Bearing in mind all these situations and ideas I am setting out to my study in which I am comparing the public service radio experience of Western Europe with the traditions existing in this field in Central and Eastern European countries. I do this in order to give the readers of these lines the possibility to create themselves a comprehensive image of the problems raised by the public radio broadcasting. I also dedicate my work to those in Central and Eastern Europe who want to find out how can public service radio in this area improve its performances and catch up with the highest European and world standards.

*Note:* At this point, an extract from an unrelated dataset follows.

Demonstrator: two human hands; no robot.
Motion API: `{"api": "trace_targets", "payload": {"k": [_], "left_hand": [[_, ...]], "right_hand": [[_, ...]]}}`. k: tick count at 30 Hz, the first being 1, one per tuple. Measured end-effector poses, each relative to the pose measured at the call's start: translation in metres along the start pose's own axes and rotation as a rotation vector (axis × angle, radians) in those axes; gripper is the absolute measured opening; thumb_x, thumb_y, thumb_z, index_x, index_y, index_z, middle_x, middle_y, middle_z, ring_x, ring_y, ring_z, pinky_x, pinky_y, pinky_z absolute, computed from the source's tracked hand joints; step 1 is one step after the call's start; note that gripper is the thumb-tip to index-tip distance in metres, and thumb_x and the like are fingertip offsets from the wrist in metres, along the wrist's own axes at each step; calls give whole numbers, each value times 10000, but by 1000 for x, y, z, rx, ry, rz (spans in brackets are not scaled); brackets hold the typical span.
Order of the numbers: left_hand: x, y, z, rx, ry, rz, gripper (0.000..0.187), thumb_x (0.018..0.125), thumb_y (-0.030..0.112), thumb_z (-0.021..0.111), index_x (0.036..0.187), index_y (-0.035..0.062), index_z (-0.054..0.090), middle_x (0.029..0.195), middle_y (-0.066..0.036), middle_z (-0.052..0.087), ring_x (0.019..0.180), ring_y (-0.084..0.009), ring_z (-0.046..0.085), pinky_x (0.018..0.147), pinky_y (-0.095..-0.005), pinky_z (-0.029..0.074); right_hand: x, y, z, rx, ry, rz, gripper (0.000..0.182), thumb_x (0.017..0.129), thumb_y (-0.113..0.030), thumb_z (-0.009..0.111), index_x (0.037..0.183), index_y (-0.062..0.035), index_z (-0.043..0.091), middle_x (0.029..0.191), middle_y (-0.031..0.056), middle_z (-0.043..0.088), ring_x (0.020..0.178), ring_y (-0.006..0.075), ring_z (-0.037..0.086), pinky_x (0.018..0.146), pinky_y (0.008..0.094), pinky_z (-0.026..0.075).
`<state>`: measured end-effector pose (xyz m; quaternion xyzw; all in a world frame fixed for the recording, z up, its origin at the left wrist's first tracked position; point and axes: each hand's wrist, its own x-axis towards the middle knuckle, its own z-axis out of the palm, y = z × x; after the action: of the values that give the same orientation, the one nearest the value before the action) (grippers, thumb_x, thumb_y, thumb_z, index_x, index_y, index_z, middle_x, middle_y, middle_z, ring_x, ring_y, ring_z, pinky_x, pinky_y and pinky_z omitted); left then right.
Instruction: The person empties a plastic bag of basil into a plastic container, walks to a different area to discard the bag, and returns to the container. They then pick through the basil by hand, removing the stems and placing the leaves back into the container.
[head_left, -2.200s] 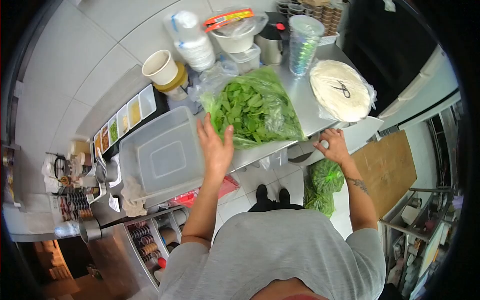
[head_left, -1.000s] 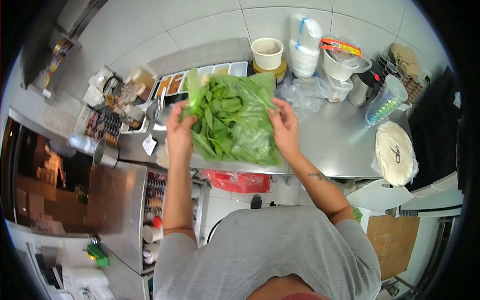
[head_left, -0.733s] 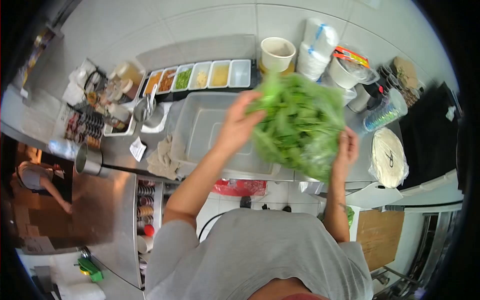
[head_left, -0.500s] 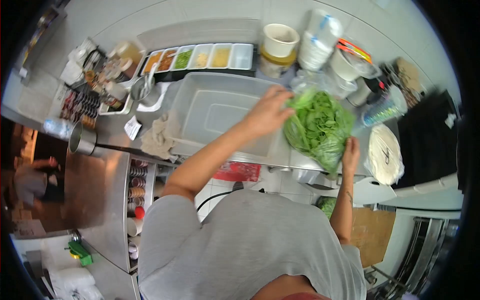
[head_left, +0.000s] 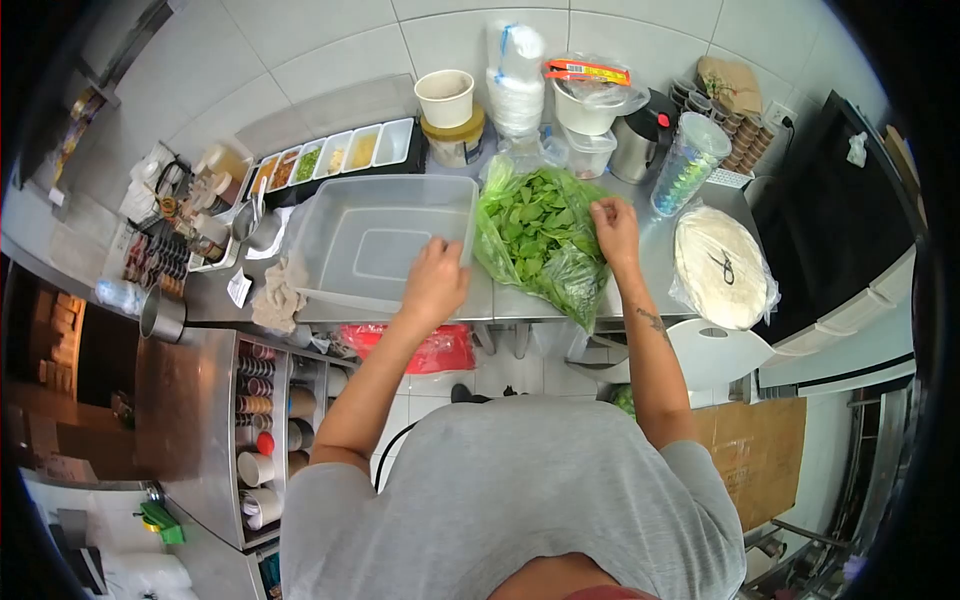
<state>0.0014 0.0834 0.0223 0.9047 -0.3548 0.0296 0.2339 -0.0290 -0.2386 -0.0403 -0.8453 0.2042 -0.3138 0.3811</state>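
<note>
A clear plastic bag [head_left: 487, 232] full of leafy greens [head_left: 540, 225] lies on the metal counter, its mouth open and the leaves exposed. At its right edge, my right hand [head_left: 615, 232] has its fingers closed on the plastic. My left hand [head_left: 436, 283] is over the right front part of a translucent plastic tub [head_left: 350, 282], its fingers curled. Whatever is inside those fingers, if anything, is hidden. No contents show in the tub, which stands just left of the bag.
Behind the tub runs a row of ingredient trays [head_left: 335, 160]. Tubs, a white bucket [head_left: 445, 97] and a steel jug [head_left: 638, 140] line the back. On the right is a bagged stack of flat white rounds [head_left: 722, 268]. A cloth [head_left: 277, 297] lies at left.
My left hand has left the bag's upper left edge and moved left and nearer to me, over the tub. My right hand has shifted up along the bag's right side. The view has turned.
</note>
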Motion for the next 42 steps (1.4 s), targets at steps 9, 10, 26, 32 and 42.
{"api": "trace_targets", "payload": {"k": [9, 10, 26, 32, 42], "left_hand": [[76, 86, 91, -161, -10, 269, 256, 819, 172, 652, 1036, 53, 590, 1085, -161, 523, 907, -375, 590, 780, -455, 483], [82, 76, 97, -175, 46, 285, 207, 792, 98, 631, 983, 34, 581, 1014, -157, 525, 880, -386, 584, 755, -461, 479], [105, 57, 71, 99, -186, 192, 583, 762, 104, 621, 1317, 149, 448, 1259, -208, 430, 1098, -416, 500, 931, -453, 429], [113, 41, 79, 27, -276, 218, 515, 772, 103, 639, 1262, 139, 487, 1171, -180, 466, 1003, -375, 566, 833, -449, 477], [146, 33, 79, 47, -224, 230, 590, 726, 85, 695, 1262, 202, 480, 1258, -155, 420, 1111, -385, 463, 920, -423, 435]], "right_hand": [[-51, -11, -4, 234, 174, 59, 233, 947, -219, 492, 966, -13, 601, 918, 164, 593, 847, 314, 577, 740, 393, 456], [-44, -11, -9, 278, 109, 77, 228, 934, -219, 513, 985, -16, 602, 927, 153, 596, 858, 299, 583, 747, 391, 460], [50, -20, 11, 280, 65, 78, 135, 798, -127, 640, 836, 1, 666, 662, 72, 630, 602, 133, 559, 595, 297, 447], [53, -2, 9, 179, -2, 95, 153, 801, -166, 652, 891, -44, 673, 680, 82, 630, 628, 170, 586, 630, 316, 468], [39, -8, -2, -179, 24, -174, 347, 705, 30, 564, 1024, -102, 592, 865, 103, 578, 812, 269, 582, 698, 344, 463]]}}
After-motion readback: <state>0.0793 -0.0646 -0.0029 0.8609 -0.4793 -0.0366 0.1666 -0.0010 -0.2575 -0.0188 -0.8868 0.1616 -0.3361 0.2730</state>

For achieving these goals I studied facts and situations in three Western countries - France, Denmark, and United Kingdom, and in five Eastern European countries - Romania, Hungary, the Czech Republic, Poland and Bulgaria. With some radio broadcasters from these countries I had direct contacts myself, and for the others I carried out my research in the Archives of the European Broadcasting Union - EBU, in Geneva - Switzerland. Of course, I took the opportunity to also study the organization and the functioning of the EBU.
The idea for the subject of my research has come to me from a declaration published in 1993 by the European Broadcasting Union under the title: "Why public service broadcasting. Public service broadcasting: Europe's opportunity."